Un troisième terrain rassemble toutefois une majorité beaucoup plus large : la répartition des moyens de l’éducation prioritaire. Selon l’étude, 76% des personnes interrogées sont favorables à ce que ces ressources ne soient plus ciblées en particulier sur les quartiers prioritaires de la politique de la ville, mais qu’elles puissent être attribuées à l’ensemble des établissements confrontés aux difficultés scolaires les plus importantes.
Une telle évolution permettrait notamment d’intégrer davantage de bourgs et de territoires ruraux aux dispositifs de soutien. Cette question territoriale est directement liée au positionnement de la fondation commanditaire de l’enquête, engagée sur les difficultés éducatives rencontrées dans les zones rurales et les petites villes. Le résultat n’en reste pas moins massif : plus de trois personnes interrogées sur quatre approuvent le principe d’un ciblage des moyens fondé plus largement sur les difficultés scolaires constatées.
À quelques mois de l’entrée de la campagne présidentielle de 2027 dans une phase plus active, les données du sondage mettent ainsi les responsables politiques face à plusieurs demandes simultanées.
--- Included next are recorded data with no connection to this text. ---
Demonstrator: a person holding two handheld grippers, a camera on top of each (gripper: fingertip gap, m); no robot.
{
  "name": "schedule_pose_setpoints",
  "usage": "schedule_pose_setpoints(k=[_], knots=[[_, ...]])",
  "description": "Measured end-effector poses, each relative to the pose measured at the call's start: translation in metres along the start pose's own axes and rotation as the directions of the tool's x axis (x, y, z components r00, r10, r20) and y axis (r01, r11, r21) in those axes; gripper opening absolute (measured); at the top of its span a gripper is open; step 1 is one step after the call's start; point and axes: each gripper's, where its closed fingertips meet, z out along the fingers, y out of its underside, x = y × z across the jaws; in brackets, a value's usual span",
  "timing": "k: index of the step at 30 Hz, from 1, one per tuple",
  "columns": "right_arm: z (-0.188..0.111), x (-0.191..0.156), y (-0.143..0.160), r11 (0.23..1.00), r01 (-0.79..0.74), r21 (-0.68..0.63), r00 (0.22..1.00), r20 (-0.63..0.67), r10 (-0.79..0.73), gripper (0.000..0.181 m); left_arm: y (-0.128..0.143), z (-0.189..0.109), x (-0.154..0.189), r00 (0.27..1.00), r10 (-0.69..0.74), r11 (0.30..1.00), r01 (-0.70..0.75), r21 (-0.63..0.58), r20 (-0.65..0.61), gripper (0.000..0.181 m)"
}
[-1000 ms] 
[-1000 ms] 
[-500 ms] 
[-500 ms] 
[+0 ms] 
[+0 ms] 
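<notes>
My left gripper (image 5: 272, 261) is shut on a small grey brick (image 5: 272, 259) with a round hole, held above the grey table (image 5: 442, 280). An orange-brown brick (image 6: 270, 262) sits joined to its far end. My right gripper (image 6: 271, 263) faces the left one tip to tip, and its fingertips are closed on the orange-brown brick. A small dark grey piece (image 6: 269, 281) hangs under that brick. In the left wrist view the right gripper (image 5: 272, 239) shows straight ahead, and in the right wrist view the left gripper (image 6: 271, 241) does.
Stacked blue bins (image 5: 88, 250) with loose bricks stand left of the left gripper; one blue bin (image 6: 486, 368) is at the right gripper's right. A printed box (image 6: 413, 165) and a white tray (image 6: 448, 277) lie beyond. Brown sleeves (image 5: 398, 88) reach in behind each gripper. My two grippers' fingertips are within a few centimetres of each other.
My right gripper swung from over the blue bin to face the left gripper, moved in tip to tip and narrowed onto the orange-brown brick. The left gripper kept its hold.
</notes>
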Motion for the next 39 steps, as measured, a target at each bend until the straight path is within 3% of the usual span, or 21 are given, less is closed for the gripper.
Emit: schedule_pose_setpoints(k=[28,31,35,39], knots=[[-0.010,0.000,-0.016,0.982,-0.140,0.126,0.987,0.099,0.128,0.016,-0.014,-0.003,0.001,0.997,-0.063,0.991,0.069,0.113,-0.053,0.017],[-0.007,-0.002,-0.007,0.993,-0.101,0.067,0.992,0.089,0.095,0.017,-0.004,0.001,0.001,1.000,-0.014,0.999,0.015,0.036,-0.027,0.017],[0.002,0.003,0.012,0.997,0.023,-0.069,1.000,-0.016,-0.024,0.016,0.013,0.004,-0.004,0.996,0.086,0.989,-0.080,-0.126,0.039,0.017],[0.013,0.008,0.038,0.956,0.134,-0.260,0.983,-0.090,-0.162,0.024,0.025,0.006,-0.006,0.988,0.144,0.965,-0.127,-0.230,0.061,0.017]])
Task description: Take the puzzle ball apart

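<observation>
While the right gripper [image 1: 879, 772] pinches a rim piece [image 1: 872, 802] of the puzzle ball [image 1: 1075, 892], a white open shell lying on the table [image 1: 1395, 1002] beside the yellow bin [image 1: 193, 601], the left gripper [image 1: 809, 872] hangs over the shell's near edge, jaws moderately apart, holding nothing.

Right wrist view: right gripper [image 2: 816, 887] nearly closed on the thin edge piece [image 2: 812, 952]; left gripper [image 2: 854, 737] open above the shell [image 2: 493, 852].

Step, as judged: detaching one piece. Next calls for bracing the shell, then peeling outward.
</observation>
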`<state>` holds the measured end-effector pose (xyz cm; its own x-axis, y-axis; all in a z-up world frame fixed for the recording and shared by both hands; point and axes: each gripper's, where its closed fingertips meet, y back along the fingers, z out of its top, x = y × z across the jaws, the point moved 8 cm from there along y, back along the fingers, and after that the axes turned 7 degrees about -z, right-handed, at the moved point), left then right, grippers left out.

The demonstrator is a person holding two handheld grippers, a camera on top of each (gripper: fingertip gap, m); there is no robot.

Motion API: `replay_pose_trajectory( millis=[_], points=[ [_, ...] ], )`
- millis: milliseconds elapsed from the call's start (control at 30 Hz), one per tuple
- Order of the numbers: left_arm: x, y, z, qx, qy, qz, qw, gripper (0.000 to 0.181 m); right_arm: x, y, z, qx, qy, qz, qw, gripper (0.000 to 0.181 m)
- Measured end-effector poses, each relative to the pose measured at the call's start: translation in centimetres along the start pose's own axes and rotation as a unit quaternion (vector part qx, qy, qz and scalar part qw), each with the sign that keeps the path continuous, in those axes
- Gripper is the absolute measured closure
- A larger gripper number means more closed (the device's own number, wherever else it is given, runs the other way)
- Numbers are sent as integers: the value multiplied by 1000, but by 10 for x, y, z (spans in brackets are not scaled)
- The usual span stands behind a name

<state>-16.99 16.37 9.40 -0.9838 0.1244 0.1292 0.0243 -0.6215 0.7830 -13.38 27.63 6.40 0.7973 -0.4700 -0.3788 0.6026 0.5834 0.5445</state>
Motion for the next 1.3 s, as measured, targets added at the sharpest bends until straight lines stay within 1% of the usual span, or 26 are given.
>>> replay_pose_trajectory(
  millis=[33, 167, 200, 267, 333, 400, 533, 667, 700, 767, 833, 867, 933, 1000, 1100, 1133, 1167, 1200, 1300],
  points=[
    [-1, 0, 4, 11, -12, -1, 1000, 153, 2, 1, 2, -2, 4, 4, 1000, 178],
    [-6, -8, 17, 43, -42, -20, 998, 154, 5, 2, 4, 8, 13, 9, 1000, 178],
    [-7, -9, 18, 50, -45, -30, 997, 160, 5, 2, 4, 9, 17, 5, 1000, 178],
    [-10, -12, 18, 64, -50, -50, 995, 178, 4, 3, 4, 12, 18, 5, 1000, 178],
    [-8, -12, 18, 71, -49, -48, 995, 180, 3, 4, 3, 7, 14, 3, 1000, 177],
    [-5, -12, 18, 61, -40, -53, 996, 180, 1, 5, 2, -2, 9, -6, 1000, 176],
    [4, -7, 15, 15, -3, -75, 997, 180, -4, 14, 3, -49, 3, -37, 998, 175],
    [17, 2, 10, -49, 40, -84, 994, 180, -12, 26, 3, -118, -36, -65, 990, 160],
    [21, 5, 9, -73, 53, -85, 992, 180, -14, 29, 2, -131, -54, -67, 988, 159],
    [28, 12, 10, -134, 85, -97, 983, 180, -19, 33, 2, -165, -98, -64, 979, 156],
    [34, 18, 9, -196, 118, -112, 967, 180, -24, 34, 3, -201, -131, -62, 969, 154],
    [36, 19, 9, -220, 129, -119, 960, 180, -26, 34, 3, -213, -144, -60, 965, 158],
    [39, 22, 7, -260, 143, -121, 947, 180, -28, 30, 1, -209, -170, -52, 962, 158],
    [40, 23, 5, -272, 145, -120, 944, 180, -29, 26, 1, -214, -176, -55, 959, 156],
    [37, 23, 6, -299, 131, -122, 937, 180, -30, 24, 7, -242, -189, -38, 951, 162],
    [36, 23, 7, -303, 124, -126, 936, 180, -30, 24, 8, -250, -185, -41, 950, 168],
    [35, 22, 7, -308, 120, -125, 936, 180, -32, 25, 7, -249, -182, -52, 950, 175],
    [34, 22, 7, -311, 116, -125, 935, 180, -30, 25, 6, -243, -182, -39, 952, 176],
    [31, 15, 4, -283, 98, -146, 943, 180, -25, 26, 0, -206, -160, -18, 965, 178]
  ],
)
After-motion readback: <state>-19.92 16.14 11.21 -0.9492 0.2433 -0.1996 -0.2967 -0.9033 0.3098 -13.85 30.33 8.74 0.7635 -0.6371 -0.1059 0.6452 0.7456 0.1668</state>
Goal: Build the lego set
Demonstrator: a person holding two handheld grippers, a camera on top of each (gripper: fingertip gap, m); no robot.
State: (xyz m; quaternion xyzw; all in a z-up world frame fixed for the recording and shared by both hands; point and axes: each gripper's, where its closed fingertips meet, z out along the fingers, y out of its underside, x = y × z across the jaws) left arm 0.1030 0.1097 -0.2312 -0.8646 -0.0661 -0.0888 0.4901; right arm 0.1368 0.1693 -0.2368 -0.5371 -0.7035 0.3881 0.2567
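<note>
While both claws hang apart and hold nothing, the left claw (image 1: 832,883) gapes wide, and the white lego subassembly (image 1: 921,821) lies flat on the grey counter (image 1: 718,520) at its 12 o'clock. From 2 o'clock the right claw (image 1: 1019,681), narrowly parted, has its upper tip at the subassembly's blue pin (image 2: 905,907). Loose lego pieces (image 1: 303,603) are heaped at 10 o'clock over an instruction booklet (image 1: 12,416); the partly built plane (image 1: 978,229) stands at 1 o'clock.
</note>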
L’école doit être davantage présente dans le débat pour 75% des Français. Elle doit devenir un chantier prioritaire pour 88%. Mais elle doit surtout répondre à une fragilisation beaucoup plus profonde : lorsque seuls 52% des sondés croient encore à la capacité de l’école à offrir l’égalité des chances, la question éducative ne porte plus seulement sur le fonctionnement quotidien de l’Éducation nationale. Elle touche directement à l’une des promesses sociales centrales du modèle républicain français.
*Sondage IFOP pour Excellence Ruralités mené du 29 au 30 juillet 2026 auprès d’un échantillon de 1.000 personnes, représentatif de la population française âgée de 18 ans et plus.